For criminal lawyer Andrew Fernandes, it is necessary to see the intent of the statement, that is, if there was an intention to incite prejudice on the part of Lula. For him, the speech “in theory, objectively, could affect the article 20”, following the interpretation of the Supreme Court. However, in Fernandes’ opinion, the National Congress should enact a law on the matter and the STF’s decision was inadequate. The lawyer is concerned about the intensification of requests to the State to interfere with freedom of expression in the country.
Many jurists claim that the equating of homophobia and transphobia with racism was wrong, as the STF has no power to create new crimes, as was the case.
“In addition to the issue of activism, in which the judiciary creates new laws, here the activism in criminal matters is even more impressive. The principle of Criminal Law in all states of law is that a new criminal type cannot be created through a judicial instrument. There is no crime without law, that is, without a normal one that crossed the entire legislative path”, said lawyer and doctor in Law from the University of São Paulo Alessandro Chiarottino, in an interview with Gazeta do Povo.

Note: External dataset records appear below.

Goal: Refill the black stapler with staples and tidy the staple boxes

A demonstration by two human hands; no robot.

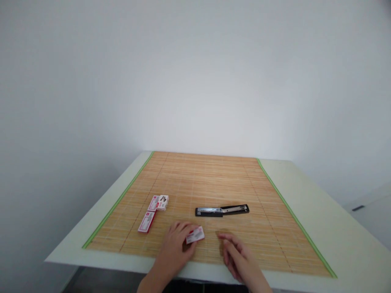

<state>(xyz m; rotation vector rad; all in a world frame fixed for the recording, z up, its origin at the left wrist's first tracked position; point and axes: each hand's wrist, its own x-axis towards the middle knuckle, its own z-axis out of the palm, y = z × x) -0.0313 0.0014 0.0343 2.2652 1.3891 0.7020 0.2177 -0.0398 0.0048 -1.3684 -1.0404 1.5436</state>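
Observation:
My left hand (176,246) grips a small white and red staple box (195,235) between thumb and fingers, low over the front of the mat; part of the box is covered by the fingers. To the right, my right hand (237,258) rests near the mat's front edge, loosely curled with the index finger reaching left and nothing visible in it. Beyond both hands lies an opened black stapler (222,210), its metal parts showing, stretched out sideways and touched by neither hand.
Left of my hands are more small boxes: a white one (163,202) with a dark picture, a red and white one (153,203) beside it and another (146,221) nearer me. A bamboo mat (201,175) with green edges covers much of the white table (324,215), against a wall.

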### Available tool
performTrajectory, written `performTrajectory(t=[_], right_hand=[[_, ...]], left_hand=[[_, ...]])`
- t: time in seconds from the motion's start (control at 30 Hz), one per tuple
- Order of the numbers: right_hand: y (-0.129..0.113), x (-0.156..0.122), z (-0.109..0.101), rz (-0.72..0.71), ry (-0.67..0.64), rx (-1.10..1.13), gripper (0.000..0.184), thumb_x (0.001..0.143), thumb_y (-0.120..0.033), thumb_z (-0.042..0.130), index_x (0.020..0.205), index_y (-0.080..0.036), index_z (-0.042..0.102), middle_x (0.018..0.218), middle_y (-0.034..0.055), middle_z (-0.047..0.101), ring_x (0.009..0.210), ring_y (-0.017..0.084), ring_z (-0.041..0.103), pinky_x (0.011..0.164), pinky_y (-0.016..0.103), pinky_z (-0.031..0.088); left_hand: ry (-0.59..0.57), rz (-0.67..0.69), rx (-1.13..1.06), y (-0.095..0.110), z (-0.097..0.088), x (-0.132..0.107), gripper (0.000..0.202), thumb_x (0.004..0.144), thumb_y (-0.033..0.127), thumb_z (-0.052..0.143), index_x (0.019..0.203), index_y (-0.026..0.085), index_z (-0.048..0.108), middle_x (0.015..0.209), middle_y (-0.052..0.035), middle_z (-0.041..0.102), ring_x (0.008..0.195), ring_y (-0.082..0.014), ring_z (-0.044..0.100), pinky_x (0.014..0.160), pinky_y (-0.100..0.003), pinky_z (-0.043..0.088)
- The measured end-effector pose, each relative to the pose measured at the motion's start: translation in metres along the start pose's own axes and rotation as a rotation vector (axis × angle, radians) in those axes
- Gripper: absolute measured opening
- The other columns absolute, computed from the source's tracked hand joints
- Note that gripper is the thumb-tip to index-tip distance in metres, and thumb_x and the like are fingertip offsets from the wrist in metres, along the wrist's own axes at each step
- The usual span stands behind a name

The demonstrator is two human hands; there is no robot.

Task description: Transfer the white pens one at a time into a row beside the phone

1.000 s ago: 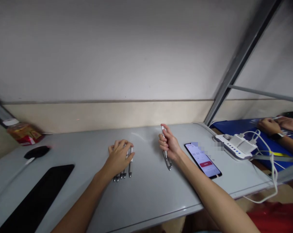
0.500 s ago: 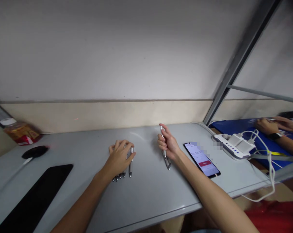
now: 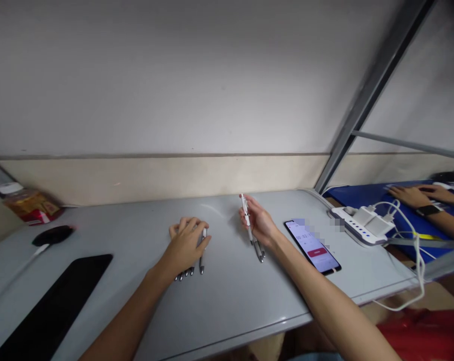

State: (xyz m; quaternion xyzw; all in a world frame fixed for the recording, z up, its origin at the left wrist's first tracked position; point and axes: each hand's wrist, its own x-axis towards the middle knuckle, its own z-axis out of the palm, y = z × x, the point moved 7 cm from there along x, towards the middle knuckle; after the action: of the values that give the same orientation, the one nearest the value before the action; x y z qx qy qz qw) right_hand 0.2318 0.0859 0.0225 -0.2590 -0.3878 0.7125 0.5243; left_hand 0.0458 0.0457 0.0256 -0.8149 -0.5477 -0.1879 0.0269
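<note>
- R hand (image 3: pixel 257 220) grasped slim white pen (image 3: pixel 246 213) above smooth grey table (image 3: pixel 219 301).
- L hand (image 3: pixel 187 243) covered row of grey-white, silver-tipped pens (image 3: pixel 202 260) on table; couldn't tell its grip.
- Progress: 1 pen was up, row down; amt left unclear.

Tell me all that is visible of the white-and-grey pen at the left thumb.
The slim plastic-looking pen is white above, grey below, with a shiny tip. It lies on the smooth grey desk, tip toward the near edge, rightmost of the pens under the left hand. The thumb crosses its middle; its upper end is hidden at a fingertip.
</note>
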Motion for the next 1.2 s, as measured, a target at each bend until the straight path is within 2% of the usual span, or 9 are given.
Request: performTrajectory(t=[0.1,0.17,0.3,0.47,0.57,0.67,0.77,0.93,1.2], right_hand=[[0.001,-0.002,-0.001,0.019,0.001,-0.069,0.027,0.079,-0.032,0.065,0.103,-0.025,0.056,0.072,-0.0014,0.055,0.060,0.011,0.052,0.057,0.024,0.049],[-0.001,-0.003,-0.002,0.003,0.008,-0.142,0.030,0.076,-0.027,0.067,0.105,-0.026,0.056,0.078,-0.0010,0.056,0.065,0.012,0.055,0.064,0.028,0.051],[-0.009,-0.004,-0.008,-0.104,0.068,-0.381,0.042,0.076,-0.024,0.062,0.117,-0.030,0.055,0.080,-0.0023,0.055,0.065,0.012,0.057,0.061,0.027,0.048],[-0.020,-0.002,-0.010,-0.238,0.083,-0.799,0.032,0.077,-0.022,0.055,0.109,-0.023,0.062,0.073,-0.0020,0.056,0.064,0.012,0.052,0.063,0.026,0.041],[-0.023,-0.001,-0.016,-0.264,0.105,-1.055,0.032,0.075,-0.021,0.056,0.106,-0.022,0.064,0.088,0.0016,0.060,0.077,0.015,0.054,0.074,0.030,0.040],[-0.019,0.000,-0.022,-0.205,0.101,-1.384,0.030,0.071,-0.022,0.062,0.100,-0.023,0.068,0.107,0.0058,0.059,0.104,0.023,0.048,0.088,0.037,0.032],[-0.012,0.001,-0.030,-0.074,0.077,-1.588,0.029,0.070,-0.026,0.066,0.099,-0.024,0.071,0.119,0.0081,0.055,0.116,0.028,0.040,0.092,0.041,0.025],[-0.009,0.004,-0.035,-0.004,0.038,-1.656,0.038,0.069,-0.027,0.069,0.107,-0.027,0.069,0.130,0.0076,0.050,0.120,0.029,0.037,0.092,0.040,0.023],[-0.012,0.005,-0.038,-0.043,0.082,-1.624,0.034,0.069,-0.029,0.071,0.103,-0.028,0.070,0.125,0.0054,0.054,0.117,0.027,0.040,0.091,0.040,0.025]], left_hand=[[0.003,0.006,0.007,0.001,-0.001,0.000,0.022,0.089,0.034,0.045,0.103,0.025,0.059,0.110,-0.0065,0.060,0.110,-0.0278,0.044,0.087,-0.044,0.029],[0.005,0.008,0.010,0.001,-0.001,0.000,0.022,0.089,0.034,0.045,0.103,0.025,0.059,0.110,-0.0063,0.060,0.110,-0.0279,0.044,0.087,-0.044,0.029],[0.004,0.005,0.009,0.002,-0.002,0.000,0.022,0.090,0.034,0.044,0.103,0.025,0.059,0.110,-0.0062,0.060,0.110,-0.0280,0.043,0.087,-0.044,0.029],[-0.013,-0.002,0.005,0.002,-0.001,0.000,0.023,0.089,0.035,0.044,0.103,0.025,0.059,0.111,-0.0071,0.060,0.110,-0.0281,0.043,0.088,-0.044,0.028],[-0.015,0.003,0.005,0.003,-0.002,0.000,0.022,0.089,0.034,0.044,0.104,0.025,0.059,0.111,-0.0072,0.059,0.111,-0.0281,0.043,0.088,-0.044,0.028],[-0.009,0.006,-0.004,0.003,-0.003,0.000,0.022,0.089,0.034,0.045,0.103,0.025,0.060,0.111,-0.0068,0.059,0.110,-0.0276,0.043,0.088,-0.045,0.028],[-0.014,-0.002,-0.011,0.003,-0.002,0.000,0.022,0.088,0.033,0.045,0.101,0.025,0.061,0.111,-0.0073,0.059,0.109,-0.0275,0.043,0.089,-0.045,0.028],[-0.019,-0.007,0.002,0.002,-0.001,0.000,0.023,0.088,0.034,0.045,0.102,0.025,0.060,0.112,-0.0078,0.059,0.109,-0.0275,0.043,0.089,-0.046,0.028],[-0.027,0.009,0.008,0.005,-0.001,0.000,0.022,0.090,0.035,0.044,0.099,0.025,0.060,0.102,-0.0054,0.063,0.103,-0.0266,0.046,0.082,-0.042,0.028]])
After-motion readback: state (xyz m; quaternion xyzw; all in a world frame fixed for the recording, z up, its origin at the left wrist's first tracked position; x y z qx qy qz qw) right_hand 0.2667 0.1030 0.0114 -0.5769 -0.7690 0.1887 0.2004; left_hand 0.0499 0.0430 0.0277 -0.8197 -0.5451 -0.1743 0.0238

For the professor of Constitutional Law Tadeu Nóbrega, the silence of the Legislature is already a position on the subject. “The non-action of Congress, which appears to be an omission, is an assumed position of not wanting to criminalize certain conduct. And this not only in relation to homophobia, but also applies to other conduct not criminalized by the Legislature. Congress should be responsible for making the laws. The legislature has its autonomy and should be able to choose whatever is criminalized or not,” he explained.